Super fund statements showing the first negative returns for many years will do that.
For some advisers this will be a testing time - because like their clients it will be the first bear market experience they have had to work through. For others it will be a case of reminding investors where they are on their financial planning journey and that storms every five to seven years are to be expected.
These type of markets underscore the real value that a good financial plan and adviser can add. It also exposes the misconception that many investors have about financial advice and why people struggle sometimes to appreciate the real value of advice.

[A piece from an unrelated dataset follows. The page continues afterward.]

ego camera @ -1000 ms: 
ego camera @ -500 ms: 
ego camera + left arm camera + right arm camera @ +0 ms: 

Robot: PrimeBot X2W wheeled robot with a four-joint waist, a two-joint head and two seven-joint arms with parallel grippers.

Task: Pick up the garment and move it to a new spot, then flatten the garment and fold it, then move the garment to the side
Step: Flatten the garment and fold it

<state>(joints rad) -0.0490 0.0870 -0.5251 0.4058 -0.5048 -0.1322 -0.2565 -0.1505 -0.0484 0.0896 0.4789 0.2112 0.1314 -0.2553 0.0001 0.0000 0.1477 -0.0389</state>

In a week when the Minister for Superannuation and Corporate Law, Senator Nick Sherry, put the issue of the cost of advice firmly on the super agenda it is timely for investors to consider what it is they are paying for when they visit a financial planner.

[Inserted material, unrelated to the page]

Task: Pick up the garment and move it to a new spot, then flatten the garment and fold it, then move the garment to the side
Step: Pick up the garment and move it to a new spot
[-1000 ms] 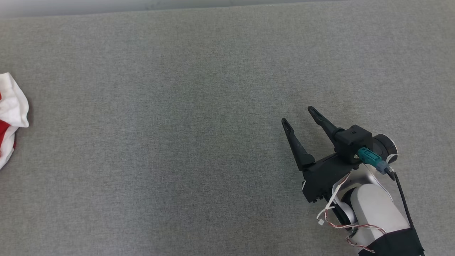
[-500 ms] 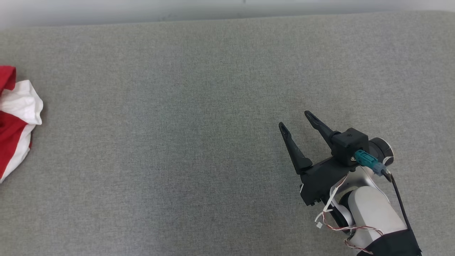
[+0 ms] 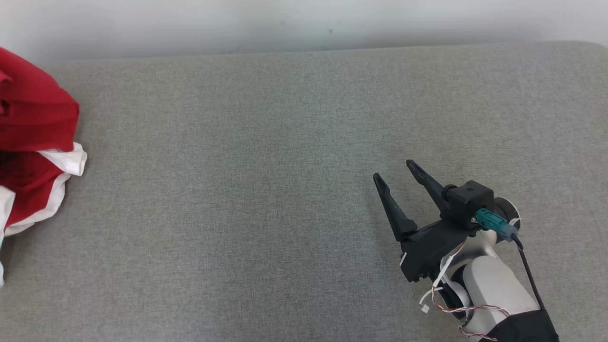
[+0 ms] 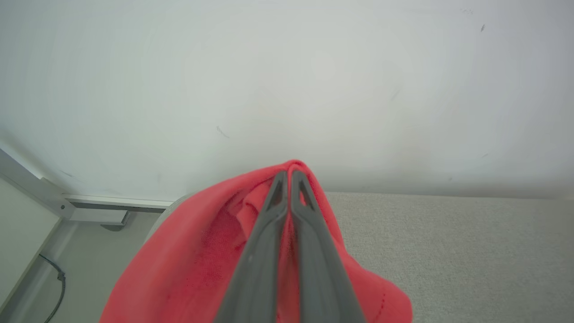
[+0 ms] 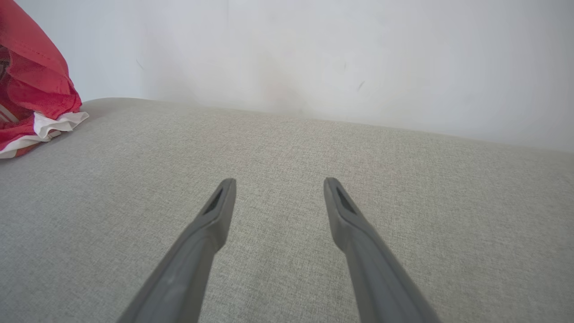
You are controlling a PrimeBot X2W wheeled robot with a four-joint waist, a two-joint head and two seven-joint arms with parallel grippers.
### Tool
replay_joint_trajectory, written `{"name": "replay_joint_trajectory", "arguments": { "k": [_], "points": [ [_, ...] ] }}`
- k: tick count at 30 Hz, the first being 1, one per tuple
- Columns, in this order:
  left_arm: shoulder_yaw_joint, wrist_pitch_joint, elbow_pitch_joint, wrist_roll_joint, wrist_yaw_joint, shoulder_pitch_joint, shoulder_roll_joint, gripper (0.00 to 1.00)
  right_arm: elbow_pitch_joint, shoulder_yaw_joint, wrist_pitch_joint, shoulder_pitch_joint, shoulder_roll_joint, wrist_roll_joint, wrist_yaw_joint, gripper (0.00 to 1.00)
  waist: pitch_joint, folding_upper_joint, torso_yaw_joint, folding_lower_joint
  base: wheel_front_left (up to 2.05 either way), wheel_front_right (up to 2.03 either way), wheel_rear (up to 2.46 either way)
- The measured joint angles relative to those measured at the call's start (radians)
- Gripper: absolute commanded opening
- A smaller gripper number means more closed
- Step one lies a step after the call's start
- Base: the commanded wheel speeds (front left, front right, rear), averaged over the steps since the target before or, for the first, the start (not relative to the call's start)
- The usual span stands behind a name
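Red-and-white cloth garment (image 3: 38, 109), bunched at the left edge of the grey fabric surface (image 3: 285, 166), is pinched in the left gripper (image 4: 289, 175); right gripper (image 3: 394, 170) wide, empty. Seemingly the pick-up step; next, carry it centreward

The right gripper (image 3: 394, 171) sits at the lower right of the head view. Its 2 dark fingers (image 3: 395, 213) are spread wide with nothing between them, and they point up and slightly left. They rise from a black wrist block (image 3: 427, 247). Behind it the pale forearm (image 3: 498, 289) runs down to the bottom edge, where a black sleeve (image 3: 522, 327) wraps it. In the left wrist view the left gripper (image 4: 289, 174) has its 2 fingers (image 4: 261, 251) pressed together tip to tip. They pinch a fold of the garment (image 4: 193, 260), which drapes around both fingers.
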Motion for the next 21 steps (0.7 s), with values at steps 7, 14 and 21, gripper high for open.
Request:
{"name": "replay_joint_trajectory", "arguments": {
  "k": [7, 14, 21],
  "points": [
    [-0.079, -0.009, -0.148, 0.006, 0.000, -0.039, -0.010, 0.00, 0.054, -0.009, -0.033, -0.005, -0.001, 0.027, 0.000, 1.00, -0.020, 0.0001, -0.010, 0.0000, 0.00, 0.00, 0.00],
    [-0.130, -0.012, -0.328, 0.002, 0.000, -0.056, -0.015, 0.00, 0.108, -0.015, -0.068, -0.011, -0.001, 0.051, 0.000, 1.00, -0.050, 0.0000, -0.045, 0.0000, 0.00, 0.00, 0.00],
    [-0.159, 0.002, -0.501, 0.006, 0.016, -0.044, -0.049, 0.00, 0.142, -0.029, -0.088, -0.010, 0.000, 0.060, 0.000, 1.00, -0.077, 0.0000, -0.086, -0.0001, 0.00, 0.00, 0.00]
  ]
}}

Many of the financial planning industry's leading practitioners would happily rewrite history if they could change just one thing - that the industry was built on selling investment products rather than providing strategic advice.

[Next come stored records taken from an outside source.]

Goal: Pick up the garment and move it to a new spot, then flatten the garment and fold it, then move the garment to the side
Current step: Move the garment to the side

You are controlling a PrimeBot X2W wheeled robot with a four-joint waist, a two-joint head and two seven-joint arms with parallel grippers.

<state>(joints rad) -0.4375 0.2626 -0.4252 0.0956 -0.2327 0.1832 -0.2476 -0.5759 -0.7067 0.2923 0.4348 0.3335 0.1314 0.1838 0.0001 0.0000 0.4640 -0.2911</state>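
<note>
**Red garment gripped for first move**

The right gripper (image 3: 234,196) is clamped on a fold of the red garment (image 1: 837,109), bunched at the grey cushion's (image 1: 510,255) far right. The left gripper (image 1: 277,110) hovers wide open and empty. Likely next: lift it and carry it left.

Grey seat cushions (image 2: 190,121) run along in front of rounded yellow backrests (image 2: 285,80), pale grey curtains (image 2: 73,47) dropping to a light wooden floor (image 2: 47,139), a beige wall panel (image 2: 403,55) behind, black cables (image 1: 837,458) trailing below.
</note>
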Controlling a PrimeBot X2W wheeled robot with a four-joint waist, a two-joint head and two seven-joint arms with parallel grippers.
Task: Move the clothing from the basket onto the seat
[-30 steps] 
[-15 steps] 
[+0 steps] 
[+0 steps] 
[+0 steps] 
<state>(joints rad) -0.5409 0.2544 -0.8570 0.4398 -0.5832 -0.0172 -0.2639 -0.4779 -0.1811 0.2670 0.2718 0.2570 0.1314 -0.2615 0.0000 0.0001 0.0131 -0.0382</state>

The trap that the industry fell into was in essentially giving away for free the advice while being paid for the product sale usually by some form of commission payment.
So a generation of investors has grown up with the notion that advice was worth what was being charged for it - nothing. Rather the value was seen to be in the performance of the products sold. So advisers were often judged - for better or for worse - on the performance of products they had no influence over.
Now the industry is struggling to convert investors into paying and understanding the value of strategic financial planning. The good news is that the fee for service argument is gaining momentum within the financial planning industry and more advisers are basing their business on providing strategic advice around a client's long-term goals, risk appetite, tax position, insurance and estate planning needs.
The investment products are the building blocks used to implement the portfolio that is the outcome of that work. It is in the tax structuring and portfolio construction where the core value of good advice lies.
Senator Sherry is right to demand greater transparency around the cost - and value - of advice. But the government has a role to play in lowering the cost of advice. Not everyone needs a comprehensive financial plan because their affairs simply are not that complicated. Many people need basic asset allocation advice within the super fund they are a member of. But the regulatory regime - with the solid consumer protection ideals in mind - provides a heavy compliance burden which is both costly and time-consuming and effectively makes it uneconomic for financial planners to service investors who do not have substantial assets.
Reduce the complexity and compliance burden and Senator Sherry will have every right to expect the cost of advice to fall for average investors.
For investors understanding the costs of the whole process is crucial. This is an industry that is masterful at turning simple things into opaque complex structures. There are three basic components in the cost/value chain: funds management; administration/trustee services and advice. Straightforward disclosure around those three components will not only help investors make valid comparisons but also put a real value on the advice delivery.
That is a level of transparency that will help both investors and advisers when the next bear market happens along.